Rafael Azcona estaba y no estaba, pero qué nuestro era. Le vi en una entrevista hablando de los novios que iban a besarse a los andenes, fingiendo una amorosa despedida. Contaba que una noche se puso a contemplar a las Perseidas y se acabó cayendo, pero no de la luna. Escuchaba a su padre cantar mientras cosía y me dije a mí misma: se le nota. Me lo imagino al lado de un cielo amanecido, cruzando las tinieblas por lo llano con un hambre de flores y sardinas, y un libro suficiente y cariñoso abriéndose de luces en sus manos.
Todo lo que narraba era sencillo y cierto. En sus historias de paredes blancas se iban comprando pisos el amor y el olvido. Se iban entreverando el hambre y la vergüenza, la anécdota y el humo, la ternura y el drama. En su flexible mundo, las madres despertaban a sus hijas con un alegre trino de zarzuela, y las niñas llevaban en los ojos esa rumba civil de un «ay, Carmela». Nos hablaba de rotos y zurcidos. Azcona, a sus personas – que no eran personajes -, les daba siempre un sueño: un refugio, un indulto, un cochecito.

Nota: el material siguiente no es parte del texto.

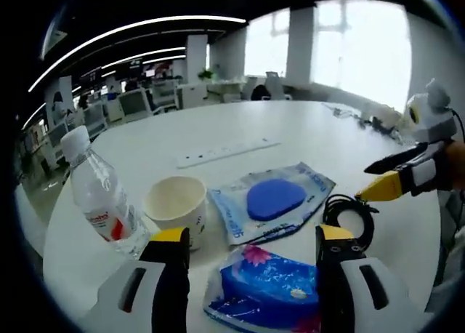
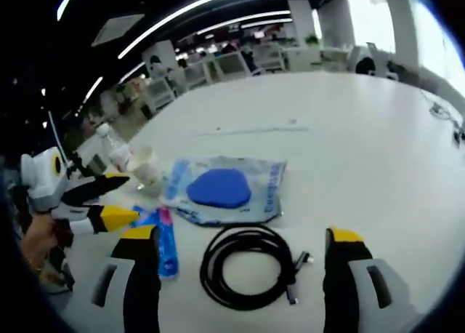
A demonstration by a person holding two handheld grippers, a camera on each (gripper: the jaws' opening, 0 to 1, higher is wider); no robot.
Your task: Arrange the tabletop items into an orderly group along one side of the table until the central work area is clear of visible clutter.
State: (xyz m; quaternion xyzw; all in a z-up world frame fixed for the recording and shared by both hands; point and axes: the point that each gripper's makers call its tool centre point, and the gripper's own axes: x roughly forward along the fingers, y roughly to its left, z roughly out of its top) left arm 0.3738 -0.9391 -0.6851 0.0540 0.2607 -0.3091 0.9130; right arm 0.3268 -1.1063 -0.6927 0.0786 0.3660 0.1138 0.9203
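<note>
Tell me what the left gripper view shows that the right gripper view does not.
Left gripper view: the white power strip lies plainly beyond the paper cup, and the right tool enters from the side. Right gripper view: the whole coiled black cable, and the left tool. Both: the water bottle, the packaged blue item and the blue tissue pack.

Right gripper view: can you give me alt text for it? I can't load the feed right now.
A coiled black cable lies on the white table between the open jaws of the right hand-held gripper. Beyond it sits a clear packet holding a blue oval pad, with a white paper cup and a clear plastic bottle further left.
</note>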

Era un hombre de a pie, de los que no compiten por alfombras, portadas o laureles. Se preparaba él mismo el desayuno. Se inventó a un pobre hombre condenado a dormir con su verdugo. Ése era su talento: amar lo que sin duda despreciaba, hacer de la verdad un sincero argumento, ponerle a cada quien su razón, su palabra. ¿Será mucho decir que si hay cine español es porque fuiste? Fabricaste un espejo con agua turbia y clara. Fue España menos áspera contigo. Todo lo que escribiste se sostiene, porque lo hiciste bien, como un amigo. Y no te toco más: nos lo prohibiste. Porque «los muertos no se tocan, nene».